Keywords: Central retinal vein occlusion, Disorganization of retinal inner layers, Macular edema, Optical coherence tomography, Subretinal fluid
How to cite this article: Ozer MD, Batur M, Mesen S, Tekin S, Seven E. Evaluation of the initial optical coherence tomography parameters in anticipating the final visual outcome of central retinal vein occlusion. J Curr Ophthalmol 2020;32:46-52 |
How to cite this URL: Ozer MD, Batur M, Mesen S, Tekin S, Seven E. Evaluation of the initial optical coherence tomography parameters in anticipating the final visual outcome of central retinal vein occlusion. J Curr Ophthalmol [serial online] 2020 [cited 2023 Apr 2];32:46-52. Available from: http://www.jcurrophthalmol.org/text.asp?2020/32/1/46/281253 |
Introduction | |  |
Retinal vein occlusion (RVO) is the second most common retinal vascular disease in the world.[1] Nearly 0.7%–2% of individuals over the age of 40 are struggling with RVO worldwide.[1],[2] The primary factor that leads to visual deterioration in these patients is macular edema (ME).[1] Currently, treatment options for those with ME due to RVO include intravitreal anti-vascular endothelial growth factor (anti-VEGF) and intravitreal dexamethasone implant (Ozurdex®) injections. After initial treatment, additional injections may be required if there is a recurrence of ME or a decrease in visual acuity (VA).[3]
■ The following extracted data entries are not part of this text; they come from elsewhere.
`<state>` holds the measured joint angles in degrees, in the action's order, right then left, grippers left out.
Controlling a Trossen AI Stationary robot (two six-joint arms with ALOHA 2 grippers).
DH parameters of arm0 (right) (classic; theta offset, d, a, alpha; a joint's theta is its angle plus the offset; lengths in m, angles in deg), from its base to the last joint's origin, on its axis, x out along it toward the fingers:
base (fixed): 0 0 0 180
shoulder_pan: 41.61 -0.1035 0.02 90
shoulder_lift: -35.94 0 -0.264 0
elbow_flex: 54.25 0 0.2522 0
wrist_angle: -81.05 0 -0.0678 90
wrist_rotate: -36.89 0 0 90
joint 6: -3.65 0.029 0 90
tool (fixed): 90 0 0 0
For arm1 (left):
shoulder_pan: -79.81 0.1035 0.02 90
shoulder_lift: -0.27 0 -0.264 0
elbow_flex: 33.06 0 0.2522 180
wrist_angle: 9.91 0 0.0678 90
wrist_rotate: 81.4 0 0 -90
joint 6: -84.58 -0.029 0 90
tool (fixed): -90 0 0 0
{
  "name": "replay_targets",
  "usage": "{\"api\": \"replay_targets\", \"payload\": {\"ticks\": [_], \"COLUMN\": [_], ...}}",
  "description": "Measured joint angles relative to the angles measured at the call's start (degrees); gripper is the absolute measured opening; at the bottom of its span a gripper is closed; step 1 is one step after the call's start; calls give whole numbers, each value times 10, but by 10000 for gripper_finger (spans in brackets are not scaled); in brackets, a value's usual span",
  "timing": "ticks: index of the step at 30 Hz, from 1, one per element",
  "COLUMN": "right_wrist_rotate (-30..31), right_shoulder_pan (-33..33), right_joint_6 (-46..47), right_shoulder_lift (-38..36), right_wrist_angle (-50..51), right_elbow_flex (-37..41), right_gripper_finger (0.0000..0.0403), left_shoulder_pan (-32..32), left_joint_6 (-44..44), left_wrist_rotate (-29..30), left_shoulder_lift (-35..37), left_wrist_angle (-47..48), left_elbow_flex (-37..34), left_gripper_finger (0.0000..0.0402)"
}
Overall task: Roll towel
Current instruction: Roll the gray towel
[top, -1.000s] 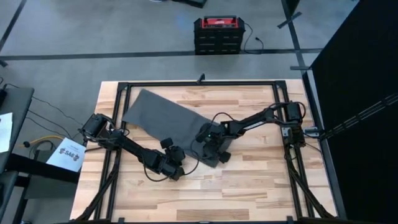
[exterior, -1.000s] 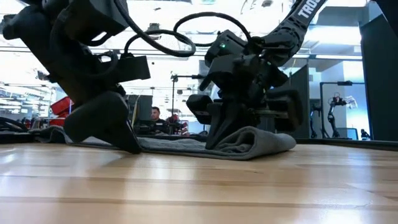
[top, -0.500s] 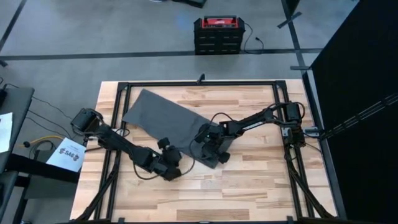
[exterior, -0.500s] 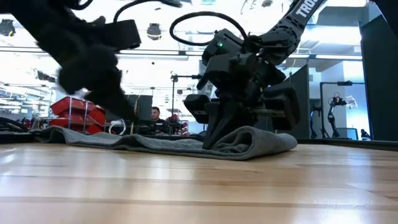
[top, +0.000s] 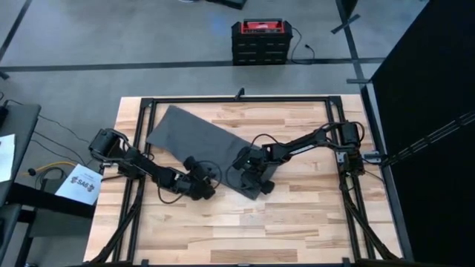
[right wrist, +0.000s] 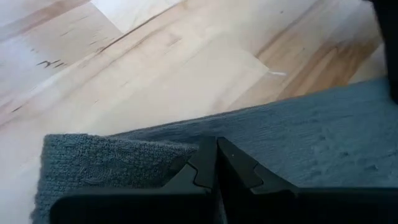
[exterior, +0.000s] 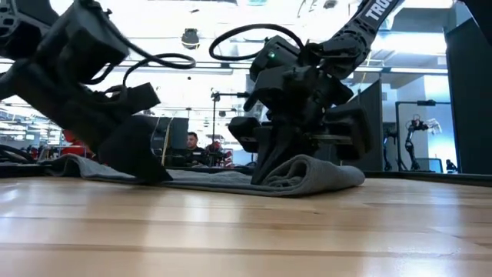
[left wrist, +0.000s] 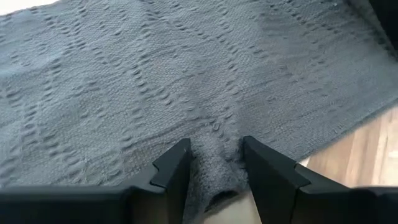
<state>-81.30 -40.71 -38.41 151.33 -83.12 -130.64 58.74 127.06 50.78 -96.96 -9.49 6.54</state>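
The dark grey towel [top: 191, 137] lies slantwise across the table's middle. Its far-left part is flat and its near-right end [exterior: 323, 173] is folded over into a thick lip. My left gripper [top: 202, 178] is down at the towel's near edge [left wrist: 214, 171], shut on a bunch of cloth. My right gripper [top: 249, 176] stands shut on the folded end [exterior: 265, 175]. My left gripper pinches a raised ridge of the towel [left wrist: 214, 155] between its two fingers, beside the towel's near edge. It comes slanting down from the table's left. The rest of the cloth lies flat on the table. My right gripper presses its shut fingers [right wrist: 216, 158] down on the towel's folded end from above, beside the upper layer's edge [right wrist: 124, 149]. Whether any cloth lies between the fingers, I cannot tell. The fold rests on the table.
A black frame of rails [top: 237, 99] runs around the table top. Bare wood [top: 245, 230] lies along the near side. A red and black box [top: 258, 41] stands on the floor beyond the far edge. People [exterior: 192, 142] show far behind the table.
My left gripper has lifted off the bare wood near the towel, gone toward the table's far edge, and come down on the towel's near edge.
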Motion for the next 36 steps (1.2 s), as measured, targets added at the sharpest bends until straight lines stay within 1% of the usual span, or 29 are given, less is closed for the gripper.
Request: {"api": "replay_targets", "payload": {"ticks": [4,9,15,19,23,26,29,33,36], "right_wrist_rotate": [-1,-6,-11,-11,-7,-2,0,-3,-5], "right_shoulder_pan": [-5,-19,-27,-24,-11,12,37,53,49], "right_joint_6": [0,6,11,15,16,33,55,93,108], "right_shoulder_lift": [-1,-1,-1,-27,-78,-111,-138,-138,-135], "right_wrist_angle": [9,11,7,5,-16,-23,-68,-135,-183], "right_elbow_flex": [-1,0,1,4,10,36,80,142,175], "right_gripper_finger": [0,0,0,0,0,0,0,0,0], "left_shoulder_pan": [-4,-3,-3,-5,-8,-8,-9,-7,7], "left_joint_6": [0,-27,-30,-28,-31,-49,-81,-138,-181], "left_wrist_rotate": [5,4,1,-1,-1,-8,-23,-40,-30], "left_shoulder_lift": [1,1,1,1,2,9,23,51,77], "left_wrist_angle": [-2,-4,-8,-9,-22,-28,-22,-10,-21], "left_elbow_flex": [-12,-13,-13,-13,-16,-13,2,22,43], "left_gripper_finger": [133,133,133,133,133,133,133,133,133]}}
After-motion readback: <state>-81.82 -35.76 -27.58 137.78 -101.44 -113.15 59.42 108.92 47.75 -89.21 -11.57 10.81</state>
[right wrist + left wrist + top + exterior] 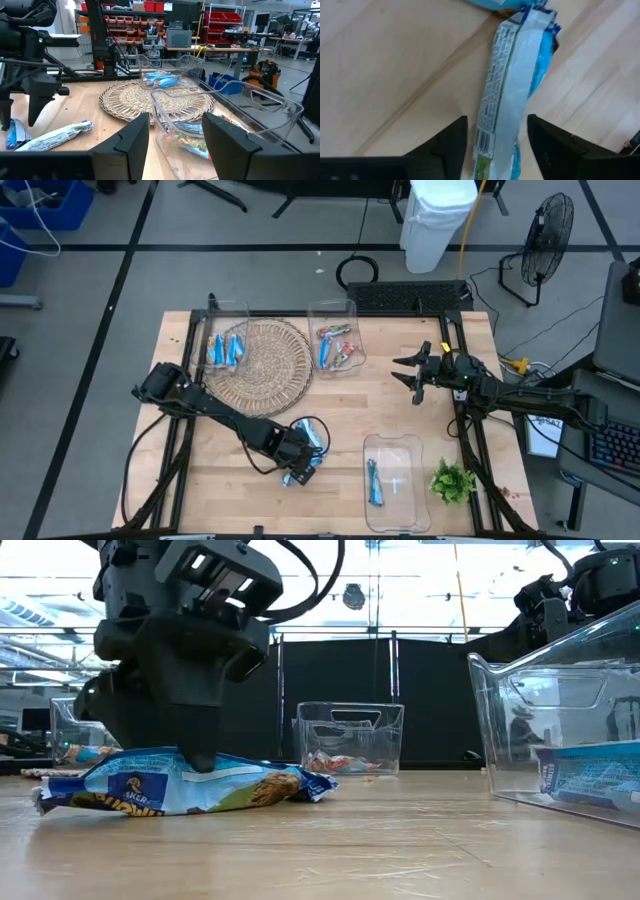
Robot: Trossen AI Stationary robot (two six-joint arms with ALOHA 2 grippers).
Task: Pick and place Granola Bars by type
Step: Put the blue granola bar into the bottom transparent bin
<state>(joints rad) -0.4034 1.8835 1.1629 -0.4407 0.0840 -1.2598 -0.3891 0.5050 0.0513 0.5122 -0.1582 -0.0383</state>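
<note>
High view: the left hand (300,465) is hovering low in the frame over two blue bars (312,442) lying on the bench (200,490), left of the clear tray (395,490) that is holding one bar. The right hand (415,375) is waiting open at centre right.

Low view: the fingers (200,745) are pressing down on the bar (190,790) at lower left.

Left wrist view: the open fingers (447,145) are straddling the bar (512,95) at centre frame; closing squarely across its width should be keeping it from slipping.

Right wrist view: other bars (162,77) are sitting in a far tray, upper centre.
</note>
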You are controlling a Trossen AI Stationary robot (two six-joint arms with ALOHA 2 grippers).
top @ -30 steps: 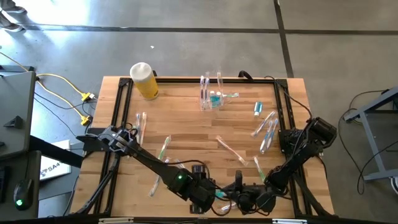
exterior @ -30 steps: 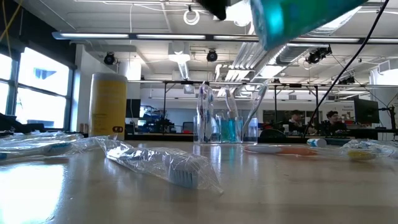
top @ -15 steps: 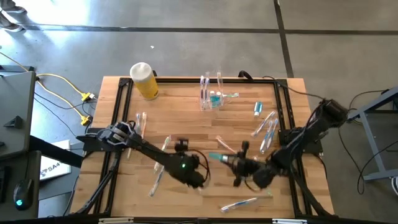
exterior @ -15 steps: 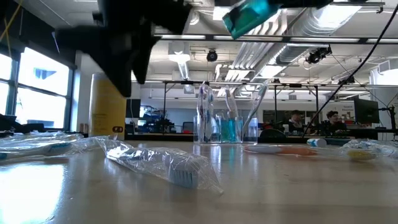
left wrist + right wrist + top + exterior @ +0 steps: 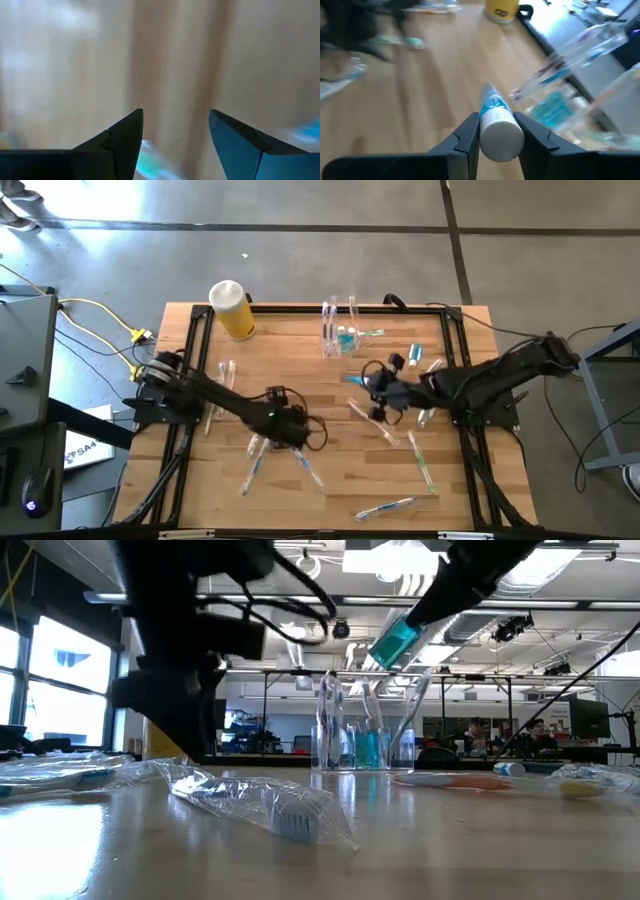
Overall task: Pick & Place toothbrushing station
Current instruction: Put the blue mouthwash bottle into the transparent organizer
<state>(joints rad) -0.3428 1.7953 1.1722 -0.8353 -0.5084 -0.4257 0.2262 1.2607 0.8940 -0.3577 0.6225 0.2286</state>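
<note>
1. The right gripper (image 5: pixel 492 131) clamped a teal white-capped tube (image 5: pixel 496 119) in the air, near the clear cup (image 5: pixel 341 328) (toothbrushes stood in it).
2. The left gripper (image 5: pixel 175 131) hovered with fingers spread and empty over the table (image 5: pixel 300 380), above scattered toothbrushes (image 5: pixel 256 455).

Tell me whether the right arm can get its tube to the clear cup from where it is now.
Probably yes. The right gripper, shut on the teal tube, hangs above the table near the clear cup; nothing stands between them, and the left gripper works elsewhere.
</note>
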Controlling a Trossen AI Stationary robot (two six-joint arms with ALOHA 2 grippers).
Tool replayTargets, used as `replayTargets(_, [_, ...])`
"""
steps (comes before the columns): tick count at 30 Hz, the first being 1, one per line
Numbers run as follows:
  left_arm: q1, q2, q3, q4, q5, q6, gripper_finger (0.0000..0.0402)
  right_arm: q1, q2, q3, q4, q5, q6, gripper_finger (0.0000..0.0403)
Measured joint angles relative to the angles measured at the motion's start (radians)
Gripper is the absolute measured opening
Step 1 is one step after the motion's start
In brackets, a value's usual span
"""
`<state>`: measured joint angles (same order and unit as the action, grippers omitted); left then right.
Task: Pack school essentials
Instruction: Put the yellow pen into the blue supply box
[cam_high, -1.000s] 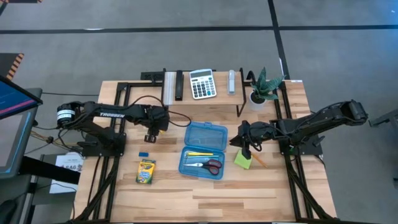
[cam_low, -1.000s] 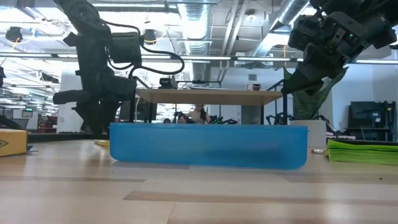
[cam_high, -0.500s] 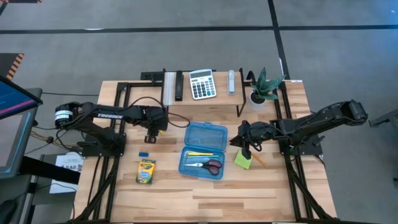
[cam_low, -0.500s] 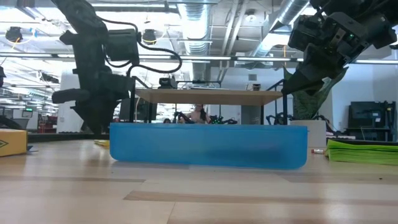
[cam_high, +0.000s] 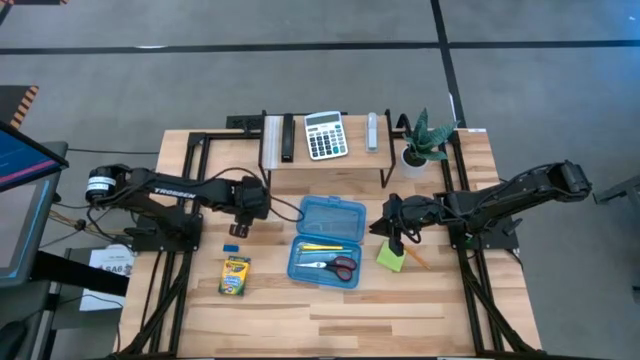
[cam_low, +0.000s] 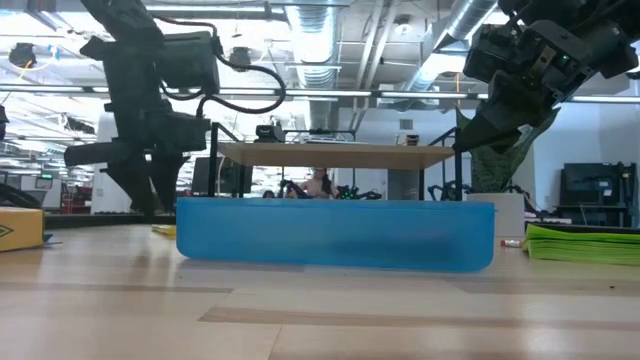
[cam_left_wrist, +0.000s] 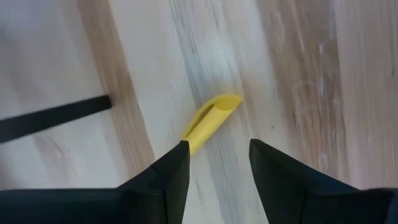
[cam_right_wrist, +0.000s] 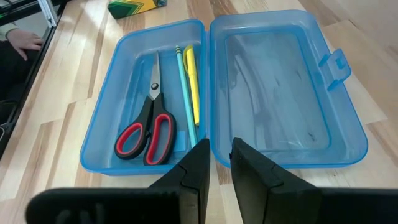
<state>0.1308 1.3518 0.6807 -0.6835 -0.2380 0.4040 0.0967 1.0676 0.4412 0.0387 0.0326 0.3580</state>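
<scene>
At desk (cam_high: 330, 305) centre: blue case (cam_high: 327, 242) lying open, lid half toward 12 o'clock, tray half toward 6. In tray: red-handled scissors (cam_right_wrist: 147, 132), a teal pencil (cam_right_wrist: 184, 93) and a yellow pencil (cam_right_wrist: 193, 87) side by side, all flat

L gripper (cam_left_wrist: 216, 155) at 9 o'clock of the case, pointing down over bare wood; fingers (cam_left_wrist: 169, 177) parted a little, nothing between them. A yellow piece (cam_left_wrist: 210, 121) lies on the desk just ahead of the fingertips, not touched. In high view the L gripper (cam_high: 240, 226) sits just above the tiny blue eraser (cam_high: 231, 247). Crayon box (cam_high: 234, 275) at 7 o'clock of the case, flat, well apart from the gripper

R gripper (cam_right_wrist: 216, 160) at 3 o'clock of the case, raised, facing the open case; fingers nearly together w/ narrow gap, empty. Lime-green sticky-note pad (cam_high: 390, 257) on the desk directly under/beside it; orange pencil (cam_high: 417, 260) touching pad's 3 o'clock edge

Back of desk, 12 o'clock: calculator (cam_high: 325, 134) on rack, potted plant (cam_high: 421, 143) to its 3 o'clock
</scene>
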Motion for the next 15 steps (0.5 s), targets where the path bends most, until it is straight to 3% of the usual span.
replayTargets(15, [-0.058,0.000,0.000,-0.040,-0.036,0.017,0.0155,0.000,0.000,0.000,0.000,-0.001,0.017,0.0088])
The leading cause of visual disturbance in the world is diabetic ME (DME).[4] Similar to RVO-related ME, it is treated with anti-VEGFs and steroids. However, the functional results could be limited in contrast to anatomic success rates. There are several optical coherence tomography (OCT) parameters that have been found to be related to poor vision in vascular eye diseases.[5],[6],[7],[8] More recently, disorganization of retinal inner layers (DRILs) has been found to be significantly related to VA in individuals suffering from DME.[8],[9],[10],[11] In uveitic ME, DRIL also reported to have a significant negative impact on VA.[12] A few studies have been conducted on the association of DRIL with VA in patients having RVO.[7],[10],[13] A more recent report comprising 53 eyes with central RVO (CRVO) and 83 eyes with branch RVO (BRVO) revealed a significant association of DRIL with VA.[14] However, in all of these reports, the association between DRIL and VA was not adequately evaluated in eyes having CRVO.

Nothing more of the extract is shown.